*** Given records ***

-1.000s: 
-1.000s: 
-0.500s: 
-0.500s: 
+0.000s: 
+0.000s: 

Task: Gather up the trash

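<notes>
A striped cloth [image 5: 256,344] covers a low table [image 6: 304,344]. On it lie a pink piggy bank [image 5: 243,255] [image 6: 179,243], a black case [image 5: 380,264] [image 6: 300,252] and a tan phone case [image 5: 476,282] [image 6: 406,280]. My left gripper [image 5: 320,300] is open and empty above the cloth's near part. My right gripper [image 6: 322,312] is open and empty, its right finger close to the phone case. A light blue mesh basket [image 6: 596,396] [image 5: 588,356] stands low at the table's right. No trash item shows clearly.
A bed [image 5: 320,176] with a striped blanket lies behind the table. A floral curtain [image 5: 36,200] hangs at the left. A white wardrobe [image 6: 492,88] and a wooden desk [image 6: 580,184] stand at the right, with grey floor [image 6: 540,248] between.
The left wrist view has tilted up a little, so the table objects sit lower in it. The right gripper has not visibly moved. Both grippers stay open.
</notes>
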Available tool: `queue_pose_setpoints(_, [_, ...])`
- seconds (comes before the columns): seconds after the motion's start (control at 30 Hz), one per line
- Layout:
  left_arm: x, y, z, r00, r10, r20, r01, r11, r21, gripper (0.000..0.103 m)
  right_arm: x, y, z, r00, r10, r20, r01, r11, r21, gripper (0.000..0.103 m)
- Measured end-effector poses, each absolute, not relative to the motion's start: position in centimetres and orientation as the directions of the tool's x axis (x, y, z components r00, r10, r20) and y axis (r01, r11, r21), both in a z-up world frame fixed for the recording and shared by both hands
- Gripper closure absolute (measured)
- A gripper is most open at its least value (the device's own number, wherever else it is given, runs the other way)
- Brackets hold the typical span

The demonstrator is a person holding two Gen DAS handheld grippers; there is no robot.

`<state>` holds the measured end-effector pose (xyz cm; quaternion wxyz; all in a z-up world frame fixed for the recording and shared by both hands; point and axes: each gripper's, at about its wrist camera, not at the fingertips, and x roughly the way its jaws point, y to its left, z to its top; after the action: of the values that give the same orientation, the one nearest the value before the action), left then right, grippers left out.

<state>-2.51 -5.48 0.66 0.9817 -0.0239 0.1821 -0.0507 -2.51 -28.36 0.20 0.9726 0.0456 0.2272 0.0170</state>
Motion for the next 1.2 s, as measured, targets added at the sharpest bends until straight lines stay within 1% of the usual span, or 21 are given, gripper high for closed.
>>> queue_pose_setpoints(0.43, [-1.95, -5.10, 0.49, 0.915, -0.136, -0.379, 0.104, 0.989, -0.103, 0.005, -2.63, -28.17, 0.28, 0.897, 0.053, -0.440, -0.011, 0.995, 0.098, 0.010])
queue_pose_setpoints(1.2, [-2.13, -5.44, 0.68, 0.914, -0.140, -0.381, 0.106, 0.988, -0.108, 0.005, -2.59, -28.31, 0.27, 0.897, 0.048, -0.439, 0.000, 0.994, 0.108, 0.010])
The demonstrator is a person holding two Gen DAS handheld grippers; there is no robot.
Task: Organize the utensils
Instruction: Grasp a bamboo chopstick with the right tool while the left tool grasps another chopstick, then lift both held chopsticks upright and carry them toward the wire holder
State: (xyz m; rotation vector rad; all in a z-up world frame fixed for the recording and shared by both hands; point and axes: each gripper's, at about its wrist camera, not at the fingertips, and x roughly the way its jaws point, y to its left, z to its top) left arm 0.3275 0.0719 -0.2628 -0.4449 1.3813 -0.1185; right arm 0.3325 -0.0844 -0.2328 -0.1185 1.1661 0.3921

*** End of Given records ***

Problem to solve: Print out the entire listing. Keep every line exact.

Response to this exercise:
-1.000s: 
-1.000s: 
-0.500s: 
-0.500s: 
+0.000s: 
+0.000s: 

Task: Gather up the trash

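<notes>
A striped cloth [image 5: 256,344] covers a low table [image 6: 304,344]. On it lie a pink piggy bank [image 5: 243,255] [image 6: 179,243], a black case [image 5: 380,264] [image 6: 300,252] and a tan phone case [image 5: 476,282] [image 6: 406,280]. My left gripper [image 5: 320,300] is open and empty above the cloth's near part. My right gripper [image 6: 322,312] is open and empty, its right finger close to the phone case. A light blue mesh basket [image 6: 596,396] [image 5: 588,356] stands low at the table's right. No trash item shows clearly.
A bed [image 5: 320,176] with a striped blanket lies behind the table. A floral curtain [image 5: 36,200] hangs at the left. A white wardrobe [image 6: 492,88] and a wooden desk [image 6: 580,184] stand at the right, with grey floor [image 6: 540,248] between.
The left wrist view has tilted up a little, so the table objects sit lower in it. The right gripper has not visibly moved. Both grippers stay open.
</notes>
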Available tool: `queue_pose_setpoints(_, [_, ...])`
- seconds (comes before the columns): seconds after the motion's start (control at 30 Hz), one per line
- Layout:
  left_arm: x, y, z, r00, r10, r20, r01, r11, r21, gripper (0.000..0.103 m)
  right_arm: x, y, z, r00, r10, r20, r01, r11, r21, gripper (0.000..0.103 m)
- Measured end-effector poses, each absolute, not relative to the motion's start: position in centimetres and orientation as the directions of the tool's x axis (x, y, z components r00, r10, r20) and y axis (r01, r11, r21), both in a z-up world frame fixed for the recording and shared by both hands
- Gripper closure absolute (measured)
- A gripper is most open at its least value (the device's own number, wherever else it is given, runs the other way)
- Brackets hold the typical span

The demonstrator is a person holding two Gen DAS handheld grippers; there is no robot.

`<state>` holds the measured end-effector pose (xyz cm; quaternion wxyz; all in a z-up world frame fixed for the recording and shared by both hands; point and axes: each gripper's, at about its wrist camera, not at the fingertips, and x roughly the way its jaws point, y to its left, z to its top; after the action: of the values that give the same orientation, the one nearest the value before the action), left then right, grippers left out.

<state>-2.51 -5.48 0.66 0.9817 -0.0239 0.1821 -0.0507 -2.51 -28.36 0.20 0.9726 0.0456 0.2272 0.0170</state>
Motion for the next 1.2 s, as measured, targets added at the sharpest bends until straight lines stay within 1% of the usual span, or 21 are given, gripper high for closed.
>>> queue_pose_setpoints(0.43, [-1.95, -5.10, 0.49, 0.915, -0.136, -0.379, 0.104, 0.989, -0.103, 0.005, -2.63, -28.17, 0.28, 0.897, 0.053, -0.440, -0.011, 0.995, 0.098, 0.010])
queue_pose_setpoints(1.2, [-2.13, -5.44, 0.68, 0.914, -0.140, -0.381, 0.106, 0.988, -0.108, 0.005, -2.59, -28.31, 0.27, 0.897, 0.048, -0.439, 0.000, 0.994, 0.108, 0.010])
The demonstrator is a person holding two Gen DAS handheld grippers; there is no robot.
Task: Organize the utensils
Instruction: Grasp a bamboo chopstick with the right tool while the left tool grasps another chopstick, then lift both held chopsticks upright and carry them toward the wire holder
State: (xyz m; rotation vector rad; all in a z-up world frame fixed for the recording and shared by both hands; point and axes: each gripper's, at about its wrist camera, not at the fingertips, and x roughly the way its jaws point, y to its left, z to its top) left arm 0.3275 0.0719 -0.2628 -0.4449 1.3813 -0.1185; right arm 0.3325 -0.0844 -0.2328 -0.1185 1.1661 0.3921

Thus the exercise is complete.